Most such areas were at the headwaters of major rivers and far from Comanches’ principal hunting and wintering grounds, but when the bison gravitated toward these perpheral habitats, they were blocked there as well. Southern Comanchería near the Texas frontier was the home for massive herds of wild horses, which had virtually taken over the region’s river valleys and resources. On the western portion of the Llano Estacado, at the headwaters of the Canadian, Red, and Brazos rivers and their tributaries, the bison had to compete for grass, water, and shelter with thousands of sheep driven there each winter by New Mexican herders, pastores. Perhaps most disastrously, freighting along the Santa Fe Trail grew into a large-scale industry in the early 1840s. A typical trade caravan consisted of some two dozen freight wagons and several hundred oxen and mules, and each year hundreds of such caravans trekked back and forth along the Arkansas corridor, destroying vegetation, polluting springs, accelerating erosion, and driving out the bison from their last ecological niches in the valley.
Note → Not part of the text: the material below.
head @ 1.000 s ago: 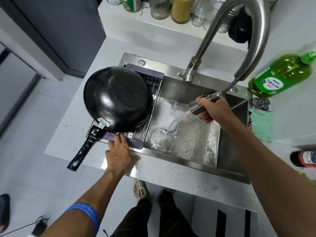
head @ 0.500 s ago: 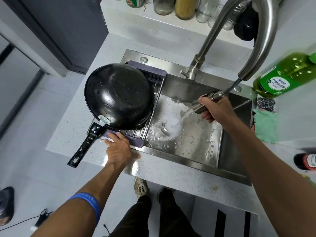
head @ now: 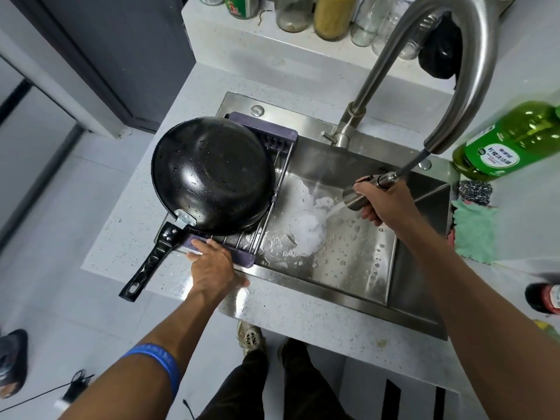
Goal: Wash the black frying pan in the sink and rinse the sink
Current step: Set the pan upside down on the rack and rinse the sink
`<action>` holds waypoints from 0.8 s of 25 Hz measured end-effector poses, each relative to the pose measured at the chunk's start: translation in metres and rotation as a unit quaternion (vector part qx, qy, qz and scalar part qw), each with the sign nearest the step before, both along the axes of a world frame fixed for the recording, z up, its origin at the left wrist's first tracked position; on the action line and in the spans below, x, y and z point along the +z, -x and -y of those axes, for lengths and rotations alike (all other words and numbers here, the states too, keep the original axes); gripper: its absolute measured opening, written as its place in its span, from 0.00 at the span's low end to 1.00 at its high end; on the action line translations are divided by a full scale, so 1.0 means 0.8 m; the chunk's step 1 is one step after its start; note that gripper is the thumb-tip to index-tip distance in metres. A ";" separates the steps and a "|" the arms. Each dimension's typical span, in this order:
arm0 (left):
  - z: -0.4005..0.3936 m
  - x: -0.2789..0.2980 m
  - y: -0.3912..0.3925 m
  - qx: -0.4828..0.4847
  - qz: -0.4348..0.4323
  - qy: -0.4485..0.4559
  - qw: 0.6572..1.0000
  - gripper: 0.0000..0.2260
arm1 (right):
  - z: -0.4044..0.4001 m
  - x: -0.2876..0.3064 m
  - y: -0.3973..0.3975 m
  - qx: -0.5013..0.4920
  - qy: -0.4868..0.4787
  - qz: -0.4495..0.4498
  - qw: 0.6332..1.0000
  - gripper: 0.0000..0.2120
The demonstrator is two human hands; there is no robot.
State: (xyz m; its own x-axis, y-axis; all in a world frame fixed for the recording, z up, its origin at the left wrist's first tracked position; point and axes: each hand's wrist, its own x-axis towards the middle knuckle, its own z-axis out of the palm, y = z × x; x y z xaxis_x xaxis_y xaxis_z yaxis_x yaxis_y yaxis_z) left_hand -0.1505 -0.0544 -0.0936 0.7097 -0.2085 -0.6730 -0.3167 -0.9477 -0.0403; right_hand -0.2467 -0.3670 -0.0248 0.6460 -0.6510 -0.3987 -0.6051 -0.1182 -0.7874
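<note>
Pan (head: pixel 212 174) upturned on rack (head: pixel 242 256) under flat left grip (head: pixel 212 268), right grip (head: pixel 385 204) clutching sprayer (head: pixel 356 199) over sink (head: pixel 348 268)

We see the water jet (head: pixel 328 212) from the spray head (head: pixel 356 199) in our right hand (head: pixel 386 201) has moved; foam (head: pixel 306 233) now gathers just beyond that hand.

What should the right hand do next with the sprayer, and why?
Probably sweep the sprayer head toward the near-right sink floor. The right hand aims water at the foam piled by the drain, while suds still dot the floor there. The frying pan already sits upturned on the rack, steadied by the left hand.
</note>
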 end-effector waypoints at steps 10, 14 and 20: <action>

It is also possible that the traders’ livestock introduced anthrax, brucellosis, and other bovine diseases to the bison herds….
In 1845 a long and intense dry spell struck Comanchería. The rains resumed briefly around 1850, but the drought returned and lasted in varying degrees until the mid-1860s. As the rains failed or came only as drizzles, springs, ponds, and creeks dried up and rivers shrank to trickles….
Although an unexpected climatic swing brought on the bison crisis, the Comanches’ actions had contributed to the shortage. By monopolizing the river basins for their horses, by slaughtering vast numbers of bison for subsistence and for trade, and by opening their hunting grounds to outsiders, Comanches had critically undercut the viability of the bison population, rendering it vulnerable to ecological reversals.